In seguito ai gravi casi di cronaca, gli stessi manager rampanti hanno iniziato a comprendere come (anche in una loro ottica di tornaconto aziendale), il giusto bilanciamento del carico lavorativo si traduca in un beneficio per il dipendente (più produttivo, motivato e meno malato) e, di conseguenza, per tutta l’impresa. Non esiste una misurazione matematica del work-life balance ma la lenta sostituzione che avviene nei vocabolari aziendali, per questa formula contro quella del 996, è il simbolo di un’epoca che cambia e che, sebbene per obiettivi prettamente aziendali e non sempre filantropici (l’auspicio è l’autoconvincimento degli imprenditori), si risolve, comunque, in una condizione migliore per il lavoratore.

La riflessione

Situazioni di sfruttamento sono tuttora presenti, purtroppo, in quasi tutto il mondo, specie nei Paesi in via di sviluppo (in cui i carichi di lavoro rimangono enormi a fronte di tutele pressoché inesistenti). L’obiettivo deve essere quello di giungere a una condizione di rispetto e tutela per tutti i lavoratori.
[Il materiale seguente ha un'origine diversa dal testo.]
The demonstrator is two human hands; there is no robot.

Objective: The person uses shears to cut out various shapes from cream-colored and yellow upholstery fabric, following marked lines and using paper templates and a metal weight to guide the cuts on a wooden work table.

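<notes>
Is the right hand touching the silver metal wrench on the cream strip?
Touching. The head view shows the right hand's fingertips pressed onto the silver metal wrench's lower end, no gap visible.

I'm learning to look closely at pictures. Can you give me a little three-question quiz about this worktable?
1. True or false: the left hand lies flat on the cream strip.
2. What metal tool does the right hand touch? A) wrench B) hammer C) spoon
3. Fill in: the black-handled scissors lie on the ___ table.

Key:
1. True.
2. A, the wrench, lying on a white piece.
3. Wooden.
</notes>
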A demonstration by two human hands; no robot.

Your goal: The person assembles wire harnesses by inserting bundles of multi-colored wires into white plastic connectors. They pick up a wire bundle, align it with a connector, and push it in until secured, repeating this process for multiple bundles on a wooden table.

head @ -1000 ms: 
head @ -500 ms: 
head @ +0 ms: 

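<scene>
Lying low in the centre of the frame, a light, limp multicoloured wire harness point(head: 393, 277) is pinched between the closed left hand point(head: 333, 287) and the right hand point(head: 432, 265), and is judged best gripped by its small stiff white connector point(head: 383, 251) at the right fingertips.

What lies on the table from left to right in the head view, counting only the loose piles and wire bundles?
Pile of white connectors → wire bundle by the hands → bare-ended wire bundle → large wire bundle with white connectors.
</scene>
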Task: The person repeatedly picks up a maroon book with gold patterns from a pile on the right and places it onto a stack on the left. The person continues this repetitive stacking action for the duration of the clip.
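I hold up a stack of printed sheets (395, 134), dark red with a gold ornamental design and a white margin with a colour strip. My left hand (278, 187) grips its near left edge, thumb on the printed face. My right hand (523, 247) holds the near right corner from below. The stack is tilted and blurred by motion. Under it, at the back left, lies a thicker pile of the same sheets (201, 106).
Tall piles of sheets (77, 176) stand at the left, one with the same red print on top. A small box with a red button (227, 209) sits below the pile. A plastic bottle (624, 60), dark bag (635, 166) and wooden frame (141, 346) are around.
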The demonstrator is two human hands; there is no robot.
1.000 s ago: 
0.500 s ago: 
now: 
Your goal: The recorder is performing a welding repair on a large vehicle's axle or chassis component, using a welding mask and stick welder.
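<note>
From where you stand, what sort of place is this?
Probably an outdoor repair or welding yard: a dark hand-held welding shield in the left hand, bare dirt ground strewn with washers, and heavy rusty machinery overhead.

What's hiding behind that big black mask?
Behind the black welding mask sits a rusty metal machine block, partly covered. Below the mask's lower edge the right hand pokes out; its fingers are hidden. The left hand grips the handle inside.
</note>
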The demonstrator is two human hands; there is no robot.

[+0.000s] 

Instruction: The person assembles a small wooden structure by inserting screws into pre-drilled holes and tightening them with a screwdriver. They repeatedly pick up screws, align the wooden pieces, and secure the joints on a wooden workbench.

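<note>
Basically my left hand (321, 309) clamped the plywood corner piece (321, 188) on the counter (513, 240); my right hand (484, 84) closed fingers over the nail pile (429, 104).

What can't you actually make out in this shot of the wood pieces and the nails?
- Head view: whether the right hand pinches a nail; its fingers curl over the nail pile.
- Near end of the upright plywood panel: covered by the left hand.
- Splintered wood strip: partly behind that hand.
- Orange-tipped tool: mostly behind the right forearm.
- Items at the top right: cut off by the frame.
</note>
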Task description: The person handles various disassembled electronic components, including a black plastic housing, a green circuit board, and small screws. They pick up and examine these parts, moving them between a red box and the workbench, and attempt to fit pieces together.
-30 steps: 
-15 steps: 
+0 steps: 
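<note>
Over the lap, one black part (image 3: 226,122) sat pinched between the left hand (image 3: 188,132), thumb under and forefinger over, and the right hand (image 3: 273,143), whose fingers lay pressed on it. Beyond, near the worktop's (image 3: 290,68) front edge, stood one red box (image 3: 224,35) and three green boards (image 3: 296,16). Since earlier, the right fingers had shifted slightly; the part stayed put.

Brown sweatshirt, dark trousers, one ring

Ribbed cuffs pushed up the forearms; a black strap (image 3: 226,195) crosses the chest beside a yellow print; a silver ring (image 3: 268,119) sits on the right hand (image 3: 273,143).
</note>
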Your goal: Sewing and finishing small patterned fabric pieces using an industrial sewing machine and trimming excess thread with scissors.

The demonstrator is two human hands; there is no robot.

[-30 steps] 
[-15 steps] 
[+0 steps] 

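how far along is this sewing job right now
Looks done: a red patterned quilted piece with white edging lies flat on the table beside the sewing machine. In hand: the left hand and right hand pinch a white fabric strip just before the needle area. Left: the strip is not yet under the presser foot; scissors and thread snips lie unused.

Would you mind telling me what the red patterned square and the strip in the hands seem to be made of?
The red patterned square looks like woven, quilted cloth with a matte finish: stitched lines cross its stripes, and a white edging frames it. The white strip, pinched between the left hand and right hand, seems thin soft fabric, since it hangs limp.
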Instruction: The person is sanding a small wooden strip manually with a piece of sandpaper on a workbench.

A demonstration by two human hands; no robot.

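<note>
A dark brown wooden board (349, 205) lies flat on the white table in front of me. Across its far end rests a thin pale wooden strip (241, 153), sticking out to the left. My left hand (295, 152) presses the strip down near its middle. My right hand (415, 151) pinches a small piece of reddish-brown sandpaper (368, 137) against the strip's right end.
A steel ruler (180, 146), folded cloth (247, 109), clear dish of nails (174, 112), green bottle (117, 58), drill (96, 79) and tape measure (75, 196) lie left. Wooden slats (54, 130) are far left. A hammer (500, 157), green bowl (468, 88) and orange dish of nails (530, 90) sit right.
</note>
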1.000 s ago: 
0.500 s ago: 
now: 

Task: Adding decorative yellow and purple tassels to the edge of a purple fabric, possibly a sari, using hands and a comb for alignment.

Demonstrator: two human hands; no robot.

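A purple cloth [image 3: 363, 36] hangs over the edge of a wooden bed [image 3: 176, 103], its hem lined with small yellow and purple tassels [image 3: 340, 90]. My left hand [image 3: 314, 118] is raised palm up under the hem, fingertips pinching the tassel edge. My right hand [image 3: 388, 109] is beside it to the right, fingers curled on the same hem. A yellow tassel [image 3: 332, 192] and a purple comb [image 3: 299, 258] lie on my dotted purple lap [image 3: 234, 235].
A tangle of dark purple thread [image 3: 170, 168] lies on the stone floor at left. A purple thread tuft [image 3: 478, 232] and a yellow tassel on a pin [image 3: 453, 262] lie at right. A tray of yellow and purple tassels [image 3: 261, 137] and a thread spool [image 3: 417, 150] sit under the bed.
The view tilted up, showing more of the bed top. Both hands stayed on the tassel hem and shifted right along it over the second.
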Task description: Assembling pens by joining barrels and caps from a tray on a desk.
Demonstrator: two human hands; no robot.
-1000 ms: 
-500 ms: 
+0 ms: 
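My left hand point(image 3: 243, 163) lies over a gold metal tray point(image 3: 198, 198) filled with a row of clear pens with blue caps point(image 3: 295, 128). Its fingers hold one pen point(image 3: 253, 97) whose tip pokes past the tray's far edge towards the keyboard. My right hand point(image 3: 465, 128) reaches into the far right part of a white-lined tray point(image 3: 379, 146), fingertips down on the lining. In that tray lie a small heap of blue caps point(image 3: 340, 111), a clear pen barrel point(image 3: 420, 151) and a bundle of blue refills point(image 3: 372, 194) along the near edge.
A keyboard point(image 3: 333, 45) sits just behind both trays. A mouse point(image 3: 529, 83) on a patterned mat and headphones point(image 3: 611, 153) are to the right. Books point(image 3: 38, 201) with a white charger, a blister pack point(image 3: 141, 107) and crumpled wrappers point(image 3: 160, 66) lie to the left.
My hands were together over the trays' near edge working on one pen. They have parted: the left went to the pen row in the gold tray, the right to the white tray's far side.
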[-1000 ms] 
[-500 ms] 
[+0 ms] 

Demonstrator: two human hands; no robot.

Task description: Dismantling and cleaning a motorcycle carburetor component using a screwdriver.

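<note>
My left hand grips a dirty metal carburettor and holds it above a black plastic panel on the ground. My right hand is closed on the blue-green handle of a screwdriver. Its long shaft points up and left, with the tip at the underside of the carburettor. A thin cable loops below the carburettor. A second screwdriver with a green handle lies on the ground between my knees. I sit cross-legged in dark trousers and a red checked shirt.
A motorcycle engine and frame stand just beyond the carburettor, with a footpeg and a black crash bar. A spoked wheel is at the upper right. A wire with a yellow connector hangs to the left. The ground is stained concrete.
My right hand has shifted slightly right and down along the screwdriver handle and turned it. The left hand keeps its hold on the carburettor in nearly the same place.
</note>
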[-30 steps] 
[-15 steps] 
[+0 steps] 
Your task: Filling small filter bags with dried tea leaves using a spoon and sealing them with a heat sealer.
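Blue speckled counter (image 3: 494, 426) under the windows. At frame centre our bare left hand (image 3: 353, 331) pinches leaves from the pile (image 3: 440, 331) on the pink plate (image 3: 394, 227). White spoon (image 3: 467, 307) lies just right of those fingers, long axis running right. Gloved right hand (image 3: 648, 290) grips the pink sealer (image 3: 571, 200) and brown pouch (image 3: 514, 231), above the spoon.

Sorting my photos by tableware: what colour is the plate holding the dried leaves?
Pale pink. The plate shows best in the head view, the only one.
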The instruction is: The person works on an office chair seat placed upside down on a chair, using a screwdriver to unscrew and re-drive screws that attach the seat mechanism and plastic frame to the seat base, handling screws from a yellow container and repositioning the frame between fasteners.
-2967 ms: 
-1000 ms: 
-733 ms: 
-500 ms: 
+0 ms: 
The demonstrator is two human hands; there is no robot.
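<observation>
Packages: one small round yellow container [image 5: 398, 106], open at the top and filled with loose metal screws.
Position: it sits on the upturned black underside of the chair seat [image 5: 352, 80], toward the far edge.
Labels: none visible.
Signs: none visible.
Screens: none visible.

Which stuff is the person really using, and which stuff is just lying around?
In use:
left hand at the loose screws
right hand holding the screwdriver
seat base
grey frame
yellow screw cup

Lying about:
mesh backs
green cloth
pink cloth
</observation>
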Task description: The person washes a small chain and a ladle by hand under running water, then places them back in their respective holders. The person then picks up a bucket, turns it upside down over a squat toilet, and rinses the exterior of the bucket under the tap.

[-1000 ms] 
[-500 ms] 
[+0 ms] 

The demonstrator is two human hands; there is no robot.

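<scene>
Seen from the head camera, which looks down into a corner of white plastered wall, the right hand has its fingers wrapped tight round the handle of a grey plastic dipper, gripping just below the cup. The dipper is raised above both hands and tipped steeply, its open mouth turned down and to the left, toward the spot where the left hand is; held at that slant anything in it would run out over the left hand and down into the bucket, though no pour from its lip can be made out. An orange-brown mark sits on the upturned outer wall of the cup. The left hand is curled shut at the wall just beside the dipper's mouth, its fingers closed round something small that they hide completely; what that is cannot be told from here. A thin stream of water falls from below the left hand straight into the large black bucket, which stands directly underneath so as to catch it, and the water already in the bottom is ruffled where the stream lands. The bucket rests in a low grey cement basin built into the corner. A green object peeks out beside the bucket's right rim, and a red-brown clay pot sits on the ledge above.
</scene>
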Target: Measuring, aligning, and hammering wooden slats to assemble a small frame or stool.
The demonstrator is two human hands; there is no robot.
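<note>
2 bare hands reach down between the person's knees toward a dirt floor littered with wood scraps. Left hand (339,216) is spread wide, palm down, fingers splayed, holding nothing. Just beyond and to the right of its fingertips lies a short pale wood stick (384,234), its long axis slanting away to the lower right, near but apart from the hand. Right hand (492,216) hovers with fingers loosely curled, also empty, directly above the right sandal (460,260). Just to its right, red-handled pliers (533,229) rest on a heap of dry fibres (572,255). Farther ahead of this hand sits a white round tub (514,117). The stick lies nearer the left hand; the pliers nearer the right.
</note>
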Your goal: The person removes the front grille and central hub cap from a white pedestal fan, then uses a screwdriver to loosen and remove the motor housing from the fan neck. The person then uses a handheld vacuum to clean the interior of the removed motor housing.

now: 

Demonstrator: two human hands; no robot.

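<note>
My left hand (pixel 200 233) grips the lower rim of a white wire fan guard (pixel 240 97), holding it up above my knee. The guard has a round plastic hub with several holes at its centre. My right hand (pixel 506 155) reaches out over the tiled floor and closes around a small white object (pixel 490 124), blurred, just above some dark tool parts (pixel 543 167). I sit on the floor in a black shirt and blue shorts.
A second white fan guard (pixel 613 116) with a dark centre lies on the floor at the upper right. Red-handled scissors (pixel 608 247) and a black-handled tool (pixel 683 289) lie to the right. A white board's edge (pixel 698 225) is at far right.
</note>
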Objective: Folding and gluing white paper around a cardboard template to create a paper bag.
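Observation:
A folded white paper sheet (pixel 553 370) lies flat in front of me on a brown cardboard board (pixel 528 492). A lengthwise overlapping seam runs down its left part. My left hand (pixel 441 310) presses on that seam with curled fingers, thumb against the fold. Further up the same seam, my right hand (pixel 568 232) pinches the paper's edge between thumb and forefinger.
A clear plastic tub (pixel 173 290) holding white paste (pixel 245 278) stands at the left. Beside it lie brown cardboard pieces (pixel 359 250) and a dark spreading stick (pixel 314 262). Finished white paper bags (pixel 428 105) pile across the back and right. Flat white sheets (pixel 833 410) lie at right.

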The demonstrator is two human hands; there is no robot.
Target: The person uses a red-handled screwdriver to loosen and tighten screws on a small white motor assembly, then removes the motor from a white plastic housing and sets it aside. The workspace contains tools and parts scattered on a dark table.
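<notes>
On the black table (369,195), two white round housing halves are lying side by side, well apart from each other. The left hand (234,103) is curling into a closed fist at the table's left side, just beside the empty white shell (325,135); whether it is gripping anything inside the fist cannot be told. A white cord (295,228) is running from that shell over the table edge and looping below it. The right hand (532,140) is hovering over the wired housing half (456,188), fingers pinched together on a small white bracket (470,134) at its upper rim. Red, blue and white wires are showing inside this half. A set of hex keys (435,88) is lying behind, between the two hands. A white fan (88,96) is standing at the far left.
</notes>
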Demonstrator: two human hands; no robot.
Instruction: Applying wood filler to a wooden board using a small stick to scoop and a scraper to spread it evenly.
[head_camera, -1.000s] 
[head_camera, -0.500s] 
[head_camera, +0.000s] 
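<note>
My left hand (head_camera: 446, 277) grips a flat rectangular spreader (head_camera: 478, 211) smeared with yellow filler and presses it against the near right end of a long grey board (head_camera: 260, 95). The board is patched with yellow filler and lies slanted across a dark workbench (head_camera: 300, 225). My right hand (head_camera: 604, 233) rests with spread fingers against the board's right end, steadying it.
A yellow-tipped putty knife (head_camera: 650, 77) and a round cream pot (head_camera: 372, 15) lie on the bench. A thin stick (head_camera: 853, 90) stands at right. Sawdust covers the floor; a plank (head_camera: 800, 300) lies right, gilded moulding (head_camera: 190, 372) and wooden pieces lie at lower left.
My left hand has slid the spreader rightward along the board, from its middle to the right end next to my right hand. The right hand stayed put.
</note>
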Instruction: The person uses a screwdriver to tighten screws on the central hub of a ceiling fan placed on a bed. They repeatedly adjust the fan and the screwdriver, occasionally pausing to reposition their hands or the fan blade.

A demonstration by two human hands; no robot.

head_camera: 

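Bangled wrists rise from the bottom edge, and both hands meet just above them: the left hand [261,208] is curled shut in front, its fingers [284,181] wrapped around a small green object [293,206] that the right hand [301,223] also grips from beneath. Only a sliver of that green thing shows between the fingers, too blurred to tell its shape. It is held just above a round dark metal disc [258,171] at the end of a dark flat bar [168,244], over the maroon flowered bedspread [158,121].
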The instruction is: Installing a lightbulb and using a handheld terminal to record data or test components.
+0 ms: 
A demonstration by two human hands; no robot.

Nuove “idee” sul concetto di lavoro e sulla sua quantità devono far riflettere: ancorché presentate in modo filantropico per illudere su un miglioramento economico generale, anche per il lavoratore, finiscono per dimostrare la propria natura ingannevole. La speranza è che tali teorie, sconfessate, nei fatti, da conseguenze psicologiche e fisiche, siano scongiurate ab initio. Va ricordato come coniugare salute del lavoratore e produttività sia possibile. La Germania, infatti, pur essendo collocata dall’Ocse (Organizzazione per la Cooperazione e lo Sviluppo Economico) agli ultimi posti nella classifica di ore lavorate annualmente, è al vertice in materia di produttività, di salvaguardia del tenore di vita, di occupazione, benessere e salute; il tutto senza estremizzazioni dell’orario lavorativo.